[WHAT IS BEING ASKED]: The result should be every line in the data below that carries the string "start".

┌─ DATASET EXCERPT

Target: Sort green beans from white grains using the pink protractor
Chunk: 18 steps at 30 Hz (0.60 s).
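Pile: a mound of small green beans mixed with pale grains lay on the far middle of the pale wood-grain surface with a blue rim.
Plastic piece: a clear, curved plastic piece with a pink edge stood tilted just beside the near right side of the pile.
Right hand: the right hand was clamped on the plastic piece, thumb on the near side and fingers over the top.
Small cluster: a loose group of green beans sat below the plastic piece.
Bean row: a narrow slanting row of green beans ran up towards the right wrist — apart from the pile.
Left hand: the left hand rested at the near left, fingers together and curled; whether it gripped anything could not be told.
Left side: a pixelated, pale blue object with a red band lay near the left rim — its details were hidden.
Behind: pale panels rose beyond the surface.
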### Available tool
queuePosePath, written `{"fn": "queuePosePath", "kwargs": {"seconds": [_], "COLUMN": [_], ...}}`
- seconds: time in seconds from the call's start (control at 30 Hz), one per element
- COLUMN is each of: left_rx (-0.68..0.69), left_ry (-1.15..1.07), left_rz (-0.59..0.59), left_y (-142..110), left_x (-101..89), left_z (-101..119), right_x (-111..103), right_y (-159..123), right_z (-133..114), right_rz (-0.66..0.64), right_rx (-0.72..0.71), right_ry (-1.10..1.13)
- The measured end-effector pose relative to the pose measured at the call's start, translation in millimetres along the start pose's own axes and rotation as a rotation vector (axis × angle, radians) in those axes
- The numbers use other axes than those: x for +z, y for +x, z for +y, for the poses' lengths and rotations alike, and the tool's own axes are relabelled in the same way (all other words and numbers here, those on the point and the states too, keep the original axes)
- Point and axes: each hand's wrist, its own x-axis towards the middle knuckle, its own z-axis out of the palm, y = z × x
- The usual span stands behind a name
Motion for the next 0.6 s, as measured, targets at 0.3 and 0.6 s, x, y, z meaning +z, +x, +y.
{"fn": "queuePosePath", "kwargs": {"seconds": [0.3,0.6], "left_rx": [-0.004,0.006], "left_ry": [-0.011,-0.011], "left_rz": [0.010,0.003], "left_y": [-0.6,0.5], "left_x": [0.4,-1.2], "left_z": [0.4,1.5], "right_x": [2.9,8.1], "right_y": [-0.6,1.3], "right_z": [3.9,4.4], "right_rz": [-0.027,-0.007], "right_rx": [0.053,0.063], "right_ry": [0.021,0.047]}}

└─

[REPLY]:
- seconds: time in seconds from the call's start (control at 30 Hz), one per element
- The measured end-effector pose relative to the pose measured at the call's start, translation in millimetres along the start pose's own axes and rotation as a rotation vector (axis × angle, radians) in those axes

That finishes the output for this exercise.